3:00 pm to 4:00 pm
Event Location: NSH 1507
Bio: Sung Ju Hwang is a postdoctoral research associate at Disney Research Pittsburgh, working under the supervision of Dr. Leonid Sigal. He received a B.S. degree in computer science and engineering from Seoul National University, Korea, and a M.A. degree in Computer Science from the University of Texas at Austin, in 2008 and 2010 respectively. He recently graduated from the University of Texas at Austin with a Ph.D. degree in computer science, where he performed research on visual recognition under the supervision of Prof. Kristen Grauman. His primary research interests lie in the intersection between visual recognition and machine learning, with the special focus on exploiting human knowledge for visual recognition, scalable large-scale recognition, learning with structural regularization, multitask and transfer learning
Abstract: Visual object category recognition is one of the most challenging problems in computer vision. Even assuming that we can obtain near-perfect instance level representations with the advances in visual input devices and low-level vision techniques, object categorization will still remain as a difficult problem because it requires drawing boundaries between instances in a continuous world, which are solely defined by human conceptualization. Object categorization is essentially a perceptual process that takes place in the human-defined semantic space.

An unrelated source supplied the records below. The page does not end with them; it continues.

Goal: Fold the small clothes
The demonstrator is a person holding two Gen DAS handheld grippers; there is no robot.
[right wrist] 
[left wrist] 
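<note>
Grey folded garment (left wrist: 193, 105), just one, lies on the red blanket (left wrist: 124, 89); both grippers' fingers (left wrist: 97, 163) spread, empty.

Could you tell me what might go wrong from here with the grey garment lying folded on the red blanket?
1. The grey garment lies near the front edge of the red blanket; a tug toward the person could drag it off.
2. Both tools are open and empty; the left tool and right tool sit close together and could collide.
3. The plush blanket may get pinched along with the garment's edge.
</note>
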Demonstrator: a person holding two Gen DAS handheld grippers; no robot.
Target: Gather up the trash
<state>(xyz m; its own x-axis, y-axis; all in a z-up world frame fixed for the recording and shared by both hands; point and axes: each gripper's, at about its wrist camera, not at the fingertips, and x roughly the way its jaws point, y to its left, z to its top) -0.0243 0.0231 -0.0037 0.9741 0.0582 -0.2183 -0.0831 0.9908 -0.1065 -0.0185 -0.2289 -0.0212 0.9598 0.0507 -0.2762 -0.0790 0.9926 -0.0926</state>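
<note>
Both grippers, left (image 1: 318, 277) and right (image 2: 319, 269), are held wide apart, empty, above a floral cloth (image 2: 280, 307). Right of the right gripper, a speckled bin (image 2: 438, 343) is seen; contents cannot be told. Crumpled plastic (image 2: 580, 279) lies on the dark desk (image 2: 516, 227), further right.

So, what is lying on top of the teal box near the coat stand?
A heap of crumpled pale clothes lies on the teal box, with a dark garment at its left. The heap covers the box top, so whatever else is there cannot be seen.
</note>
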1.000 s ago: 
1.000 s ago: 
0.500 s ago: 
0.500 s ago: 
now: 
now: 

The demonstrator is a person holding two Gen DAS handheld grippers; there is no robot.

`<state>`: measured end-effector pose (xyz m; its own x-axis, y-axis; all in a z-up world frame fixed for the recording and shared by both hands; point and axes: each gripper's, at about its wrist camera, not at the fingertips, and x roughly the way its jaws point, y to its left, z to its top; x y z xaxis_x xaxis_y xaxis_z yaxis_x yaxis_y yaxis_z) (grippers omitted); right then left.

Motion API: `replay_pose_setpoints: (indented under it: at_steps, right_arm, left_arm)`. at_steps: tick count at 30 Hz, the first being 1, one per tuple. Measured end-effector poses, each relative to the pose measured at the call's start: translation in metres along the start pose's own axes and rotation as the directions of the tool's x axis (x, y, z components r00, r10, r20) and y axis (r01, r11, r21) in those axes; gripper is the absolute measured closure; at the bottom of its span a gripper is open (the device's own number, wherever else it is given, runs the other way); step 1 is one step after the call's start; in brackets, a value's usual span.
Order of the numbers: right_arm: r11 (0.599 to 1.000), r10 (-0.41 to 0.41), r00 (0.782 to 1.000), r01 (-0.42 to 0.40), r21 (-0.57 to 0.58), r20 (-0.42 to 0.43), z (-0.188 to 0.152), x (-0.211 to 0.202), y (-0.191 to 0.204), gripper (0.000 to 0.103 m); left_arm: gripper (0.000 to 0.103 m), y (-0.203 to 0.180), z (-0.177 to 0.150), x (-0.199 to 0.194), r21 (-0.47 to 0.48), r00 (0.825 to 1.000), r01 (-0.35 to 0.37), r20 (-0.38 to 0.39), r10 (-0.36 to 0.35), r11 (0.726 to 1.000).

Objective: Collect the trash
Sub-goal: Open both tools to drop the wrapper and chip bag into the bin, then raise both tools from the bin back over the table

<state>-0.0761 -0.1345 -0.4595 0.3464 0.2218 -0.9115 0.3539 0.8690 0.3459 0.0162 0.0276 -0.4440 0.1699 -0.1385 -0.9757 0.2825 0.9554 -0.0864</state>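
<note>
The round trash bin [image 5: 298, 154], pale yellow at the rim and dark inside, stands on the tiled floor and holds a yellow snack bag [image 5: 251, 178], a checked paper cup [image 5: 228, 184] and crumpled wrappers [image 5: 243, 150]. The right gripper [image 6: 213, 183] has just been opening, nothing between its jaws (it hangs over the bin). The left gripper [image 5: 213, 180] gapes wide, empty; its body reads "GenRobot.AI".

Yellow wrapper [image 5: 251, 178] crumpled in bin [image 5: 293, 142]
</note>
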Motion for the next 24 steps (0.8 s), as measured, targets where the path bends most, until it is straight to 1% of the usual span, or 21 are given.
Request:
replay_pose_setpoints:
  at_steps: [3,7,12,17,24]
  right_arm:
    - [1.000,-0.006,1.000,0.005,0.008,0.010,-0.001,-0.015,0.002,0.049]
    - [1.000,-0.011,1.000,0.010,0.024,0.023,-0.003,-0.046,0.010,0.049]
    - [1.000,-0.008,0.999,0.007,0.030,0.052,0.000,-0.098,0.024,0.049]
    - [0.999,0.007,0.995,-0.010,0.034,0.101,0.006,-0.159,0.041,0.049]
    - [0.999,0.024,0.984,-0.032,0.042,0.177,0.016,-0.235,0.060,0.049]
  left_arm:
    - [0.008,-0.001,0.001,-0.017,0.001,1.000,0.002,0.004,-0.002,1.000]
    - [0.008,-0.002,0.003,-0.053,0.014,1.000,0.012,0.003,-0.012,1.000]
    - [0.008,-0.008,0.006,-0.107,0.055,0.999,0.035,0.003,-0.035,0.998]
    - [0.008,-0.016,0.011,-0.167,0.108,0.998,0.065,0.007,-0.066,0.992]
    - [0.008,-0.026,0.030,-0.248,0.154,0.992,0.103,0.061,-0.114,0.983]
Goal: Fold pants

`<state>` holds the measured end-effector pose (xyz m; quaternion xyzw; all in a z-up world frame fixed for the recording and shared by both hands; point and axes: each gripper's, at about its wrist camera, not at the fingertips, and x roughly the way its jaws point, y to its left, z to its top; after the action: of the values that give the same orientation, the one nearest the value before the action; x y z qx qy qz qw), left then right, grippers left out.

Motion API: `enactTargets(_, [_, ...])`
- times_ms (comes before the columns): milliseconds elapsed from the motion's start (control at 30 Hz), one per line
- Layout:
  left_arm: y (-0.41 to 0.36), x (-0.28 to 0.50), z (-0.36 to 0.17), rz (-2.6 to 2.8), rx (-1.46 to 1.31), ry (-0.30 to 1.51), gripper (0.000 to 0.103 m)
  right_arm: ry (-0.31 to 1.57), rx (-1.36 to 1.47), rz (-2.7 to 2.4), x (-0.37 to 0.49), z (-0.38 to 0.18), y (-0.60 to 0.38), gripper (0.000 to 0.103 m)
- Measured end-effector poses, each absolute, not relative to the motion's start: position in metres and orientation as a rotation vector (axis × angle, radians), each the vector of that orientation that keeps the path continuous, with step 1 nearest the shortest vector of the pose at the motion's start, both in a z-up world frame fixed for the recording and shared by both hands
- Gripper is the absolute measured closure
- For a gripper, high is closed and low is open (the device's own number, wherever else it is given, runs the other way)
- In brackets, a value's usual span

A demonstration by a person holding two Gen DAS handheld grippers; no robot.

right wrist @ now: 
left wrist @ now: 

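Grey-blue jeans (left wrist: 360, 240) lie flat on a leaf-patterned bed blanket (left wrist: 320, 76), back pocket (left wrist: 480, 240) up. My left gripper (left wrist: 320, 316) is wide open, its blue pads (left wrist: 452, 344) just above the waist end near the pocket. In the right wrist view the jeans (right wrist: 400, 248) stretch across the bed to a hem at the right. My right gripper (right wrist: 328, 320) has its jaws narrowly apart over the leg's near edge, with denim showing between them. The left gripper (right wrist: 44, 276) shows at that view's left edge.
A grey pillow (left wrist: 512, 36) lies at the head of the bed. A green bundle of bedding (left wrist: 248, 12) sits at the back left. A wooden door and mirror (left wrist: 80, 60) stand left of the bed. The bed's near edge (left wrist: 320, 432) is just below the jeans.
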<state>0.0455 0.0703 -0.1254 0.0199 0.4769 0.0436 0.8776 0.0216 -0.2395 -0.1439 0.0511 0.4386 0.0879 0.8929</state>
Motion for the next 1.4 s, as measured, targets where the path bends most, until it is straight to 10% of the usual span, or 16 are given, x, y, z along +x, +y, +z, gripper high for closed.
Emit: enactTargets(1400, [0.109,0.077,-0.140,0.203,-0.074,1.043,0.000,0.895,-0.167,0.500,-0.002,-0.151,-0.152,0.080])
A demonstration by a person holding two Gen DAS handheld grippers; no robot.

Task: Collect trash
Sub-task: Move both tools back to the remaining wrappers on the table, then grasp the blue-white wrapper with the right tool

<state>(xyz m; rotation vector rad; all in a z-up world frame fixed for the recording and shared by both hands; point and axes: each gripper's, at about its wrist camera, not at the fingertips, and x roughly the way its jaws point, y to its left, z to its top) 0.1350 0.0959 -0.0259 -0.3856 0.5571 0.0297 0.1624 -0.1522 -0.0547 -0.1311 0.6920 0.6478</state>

In this semantic space, the categories reside not in isolation, but in relation to others. Some categories are similar, grouped, or co-occur, and some are not. However, despite this semantic nature of object categorization, most of the today’s automatic visual category recognition systems rely only on the category labels for training discriminative recognition models, which could result in the recognition model misled into learning incorrect association between visual features and the semantic labels, essentially overfitting to training set biases and limiting the model’s prediction power when new test instances are given.
Human knowledge of the world has great potential benefit for object category recognition as it provides much richer information beyond class membership, in the form of inter-category, or category-concept distances and structures. In this talk, I will introduce discriminative learning methods for categorization that leverage semantic knowledge for object recognition, focusing on the semantic relationships among different categories and concepts. To this end, I explore three semantic sources, namely attributes, taxonomies, and analogies, which are incorporated into the original discriminative model as a form of structural regularization, that penalize the models that deviate from the known structures according to the semantic knowledge provided.
The proposed methods are evaluated on challenging public datasets, and are shown to effectively improve the recognition accuracy over purely discriminative models, owing to better generalization power obtained from semantic regularizations.